**What you should do:** In the records below, find every line that contains "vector" and list it.

Stored dataset items:
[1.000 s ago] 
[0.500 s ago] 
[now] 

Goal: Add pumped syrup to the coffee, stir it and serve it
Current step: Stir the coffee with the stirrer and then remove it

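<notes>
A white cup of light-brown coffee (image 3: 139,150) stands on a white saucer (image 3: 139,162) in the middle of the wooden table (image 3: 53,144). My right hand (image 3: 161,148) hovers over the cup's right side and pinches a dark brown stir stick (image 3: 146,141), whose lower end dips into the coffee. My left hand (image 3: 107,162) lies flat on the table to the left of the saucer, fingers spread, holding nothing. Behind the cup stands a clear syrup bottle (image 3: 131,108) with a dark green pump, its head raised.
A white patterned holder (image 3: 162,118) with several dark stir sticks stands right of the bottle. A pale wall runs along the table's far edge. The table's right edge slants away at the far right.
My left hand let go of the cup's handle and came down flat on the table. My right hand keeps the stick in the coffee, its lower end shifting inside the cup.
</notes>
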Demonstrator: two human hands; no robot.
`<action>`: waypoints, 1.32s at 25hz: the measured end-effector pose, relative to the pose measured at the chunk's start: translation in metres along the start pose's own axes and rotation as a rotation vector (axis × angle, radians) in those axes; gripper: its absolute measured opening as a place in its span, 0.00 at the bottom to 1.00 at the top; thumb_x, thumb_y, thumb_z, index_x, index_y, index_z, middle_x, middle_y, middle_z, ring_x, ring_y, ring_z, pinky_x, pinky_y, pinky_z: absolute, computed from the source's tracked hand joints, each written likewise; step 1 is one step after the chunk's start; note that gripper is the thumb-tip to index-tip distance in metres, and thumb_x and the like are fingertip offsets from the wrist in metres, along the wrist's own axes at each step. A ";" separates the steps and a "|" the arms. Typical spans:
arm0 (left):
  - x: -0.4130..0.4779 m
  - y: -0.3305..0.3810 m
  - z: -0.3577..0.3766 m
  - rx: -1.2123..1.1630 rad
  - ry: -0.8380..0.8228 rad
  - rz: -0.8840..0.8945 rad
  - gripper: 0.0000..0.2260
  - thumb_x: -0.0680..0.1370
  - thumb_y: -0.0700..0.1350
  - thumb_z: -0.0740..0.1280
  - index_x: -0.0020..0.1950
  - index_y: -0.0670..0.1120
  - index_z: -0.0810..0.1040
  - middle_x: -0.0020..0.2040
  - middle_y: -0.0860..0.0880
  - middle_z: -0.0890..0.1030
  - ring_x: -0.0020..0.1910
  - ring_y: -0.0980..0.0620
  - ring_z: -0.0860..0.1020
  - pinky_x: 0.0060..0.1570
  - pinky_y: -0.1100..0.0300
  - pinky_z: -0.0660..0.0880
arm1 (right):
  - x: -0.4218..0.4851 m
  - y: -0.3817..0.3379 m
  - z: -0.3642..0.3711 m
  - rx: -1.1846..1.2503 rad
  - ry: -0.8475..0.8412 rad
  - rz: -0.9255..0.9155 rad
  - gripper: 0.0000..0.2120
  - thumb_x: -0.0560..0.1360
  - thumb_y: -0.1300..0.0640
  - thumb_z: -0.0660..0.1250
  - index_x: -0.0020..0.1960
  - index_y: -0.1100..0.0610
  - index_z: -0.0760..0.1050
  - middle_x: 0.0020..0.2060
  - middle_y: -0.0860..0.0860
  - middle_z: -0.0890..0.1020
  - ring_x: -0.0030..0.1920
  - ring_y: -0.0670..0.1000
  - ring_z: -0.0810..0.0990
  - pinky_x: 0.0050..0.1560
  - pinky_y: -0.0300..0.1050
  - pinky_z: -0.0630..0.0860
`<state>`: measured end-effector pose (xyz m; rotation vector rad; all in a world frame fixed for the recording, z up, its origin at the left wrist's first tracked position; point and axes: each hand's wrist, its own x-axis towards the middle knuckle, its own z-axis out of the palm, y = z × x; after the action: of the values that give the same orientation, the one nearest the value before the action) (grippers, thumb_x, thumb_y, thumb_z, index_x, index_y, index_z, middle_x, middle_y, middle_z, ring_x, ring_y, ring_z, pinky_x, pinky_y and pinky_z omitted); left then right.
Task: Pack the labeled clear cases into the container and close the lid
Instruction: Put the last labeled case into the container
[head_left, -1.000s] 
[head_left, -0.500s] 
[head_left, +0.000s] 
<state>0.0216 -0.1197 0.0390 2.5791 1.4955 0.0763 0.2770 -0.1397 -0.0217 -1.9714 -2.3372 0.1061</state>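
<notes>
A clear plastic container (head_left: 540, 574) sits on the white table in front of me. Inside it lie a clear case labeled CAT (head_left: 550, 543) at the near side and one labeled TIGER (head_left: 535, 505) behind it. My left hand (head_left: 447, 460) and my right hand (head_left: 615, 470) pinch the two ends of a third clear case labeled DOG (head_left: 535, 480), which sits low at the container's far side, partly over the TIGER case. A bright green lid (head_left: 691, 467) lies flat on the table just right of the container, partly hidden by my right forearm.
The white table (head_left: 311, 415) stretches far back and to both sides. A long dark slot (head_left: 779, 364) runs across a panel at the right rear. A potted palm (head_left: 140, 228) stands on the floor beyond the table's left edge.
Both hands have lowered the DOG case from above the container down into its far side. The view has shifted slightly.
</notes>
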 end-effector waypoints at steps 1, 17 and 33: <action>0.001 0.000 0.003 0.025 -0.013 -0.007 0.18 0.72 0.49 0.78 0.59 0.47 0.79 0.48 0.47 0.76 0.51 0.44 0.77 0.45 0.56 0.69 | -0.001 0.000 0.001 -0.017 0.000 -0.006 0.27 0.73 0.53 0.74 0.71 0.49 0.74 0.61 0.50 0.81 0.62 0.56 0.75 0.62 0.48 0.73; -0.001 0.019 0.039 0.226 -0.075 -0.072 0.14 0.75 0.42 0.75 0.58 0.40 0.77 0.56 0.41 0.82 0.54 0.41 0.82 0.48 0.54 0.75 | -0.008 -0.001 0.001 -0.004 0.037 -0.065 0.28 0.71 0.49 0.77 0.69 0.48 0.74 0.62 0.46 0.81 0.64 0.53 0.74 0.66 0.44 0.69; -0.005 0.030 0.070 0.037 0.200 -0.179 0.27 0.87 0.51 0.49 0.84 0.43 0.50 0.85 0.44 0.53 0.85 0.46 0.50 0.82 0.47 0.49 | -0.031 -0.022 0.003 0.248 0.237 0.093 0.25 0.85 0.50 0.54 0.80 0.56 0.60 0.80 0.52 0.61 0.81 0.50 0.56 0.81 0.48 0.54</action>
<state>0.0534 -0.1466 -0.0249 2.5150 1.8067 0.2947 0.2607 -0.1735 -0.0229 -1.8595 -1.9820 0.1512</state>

**Response:**
`<action>`: waypoints, 1.32s at 25hz: the measured end-effector pose, relative to the pose measured at the chunk's start: translation in metres along the start pose's own axes and rotation as a rotation vector (axis × angle, radians) in those axes; gripper: its absolute measured opening as a place in its span, 0.00 at the bottom to 1.00 at the top; thumb_x, thumb_y, thumb_z, index_x, index_y, index_z, middle_x, middle_y, middle_z, ring_x, ring_y, ring_z, pinky_x, pinky_y, pinky_z: absolute, computed from the source's tracked hand joints, each written likewise; step 1 is one step after the chunk's start; note that gripper is the thumb-tip to index-tip distance in metres, and thumb_x and the like are fingertip offsets from the wrist in metres, along the wrist's own axes at each step. A ";" separates the steps and a "|" the arms. Typical spans:
`<state>`: measured end-effector pose (xyz m; rotation vector rad; all in a world frame fixed for the recording, z up, its origin at the left wrist's first tracked position; point and axes: each hand's wrist, its own x-axis towards the middle knuckle, its own z-axis out of the palm, y = z × x; after the action: of the values that give the same orientation, the one nearest the value before the action) (grippers, thumb_x, thumb_y, thumb_z, index_x, index_y, index_z, middle_x, middle_y, middle_z, ring_x, ring_y, ring_z, pinky_x, pinky_y and pinky_z omitted); left then right.

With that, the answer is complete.